This thing of it being a way of masking their smell, if you were a fox and you "lightened the load" so to speak, would you not be looking over your shoulder quite a bit if you could swear it seemed to be following you? The stuff stinks surely no self respecting rabbit, deer, elephant or whatever was the intended prey would take a big sniff into the air and think, "hmm no threats here" If they had any sense at all, once they'd finished retching they'd be running off in the opposite direction to get away from the source.

My Basset does exactly the same thing, it's vile, in fact he did it this morning. I pour the watering can over him when he gets back home and he hates it. I always tell him if you can't do the time, don't do the crime but he just looks at me, never learns.


----------



## spykal (May 9, 2005)

Hi Wiggum

Foxes have a very distinctive smell and their poo does too but the smell of the fox and the smell of the poo they leave behind are , believe me , completely different ( both are pretty foul) ...the prey of the fox know the difference too I guess and as the fox has no natural enemies he could not care less.

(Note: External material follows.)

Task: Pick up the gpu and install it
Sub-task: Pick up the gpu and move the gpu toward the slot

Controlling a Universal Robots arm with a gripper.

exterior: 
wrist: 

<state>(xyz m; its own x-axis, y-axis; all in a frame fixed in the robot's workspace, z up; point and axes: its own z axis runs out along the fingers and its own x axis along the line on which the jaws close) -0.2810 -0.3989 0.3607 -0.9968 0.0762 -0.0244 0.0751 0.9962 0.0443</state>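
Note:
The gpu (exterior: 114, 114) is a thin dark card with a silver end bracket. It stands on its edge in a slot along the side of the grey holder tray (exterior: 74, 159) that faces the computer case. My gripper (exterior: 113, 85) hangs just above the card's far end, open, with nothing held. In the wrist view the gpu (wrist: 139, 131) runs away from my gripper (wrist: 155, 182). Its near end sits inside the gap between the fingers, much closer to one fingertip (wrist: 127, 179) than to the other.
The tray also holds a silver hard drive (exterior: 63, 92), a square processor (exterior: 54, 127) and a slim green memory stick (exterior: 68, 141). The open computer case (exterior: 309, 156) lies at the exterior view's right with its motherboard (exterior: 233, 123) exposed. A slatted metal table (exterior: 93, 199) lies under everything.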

I don't think the dogs that do this actually think "Oh here is some nice cow muck to scrunch my ears in" they are maybe driven by some innane inbuilt hunting behaviour handed down from their ancestors. Some folk think that the dogs do this to get rid of the smell we have given them when grooming or bathing them and one way to try to stop them doing it is to keep a doggy cloth handy that you use to wipe them down with ..Never wash this cloth and then when you have bathed them or groomed them use it to re-smell them with a more "natural" stink :roll: I am told that you can even use one of your own old unwashed vests to do this as the dog will possibly then believe it is smelling a bit more like the rest of the pack :lol: 

Mike


----------



## johnandcharlie (May 2, 2007)

There's also the digging up ground with the back legs to cover doggy deposits. Except nowadays this natural instinct doesn't cover up the poo, it just digs up grass and plants some distance away from it. Not good when it goes flying in the direction of the human tying to pick up the deposit :lol:. Charlie was chasing me down the road on the bike yesterday, with the odour of his deposits wafting towards him from the bag hanging on my handlebars :lol:.


----------



## sallytrafic (Jan 17, 2006)

Have you ever seen a dog burying something in the carpet? After they've finished it to their satisfaction which includes using their muzzle to push the 'earth' back on top they walk away leaving whatever it is in full view


----------



## 98212 (Mar 19, 2006)

My dog scratches about on the carpet with his nose right on it, cracks me up when he does it. His little front legs are a blur, he then proceeds to do about 10 laps of the same spot he is stood in until he finally lays down in the same direction he was facing anyway. I look at him and laugh and he looks at me as if to say "what?"

Mans best friend they truly are, never a dull moment.


----------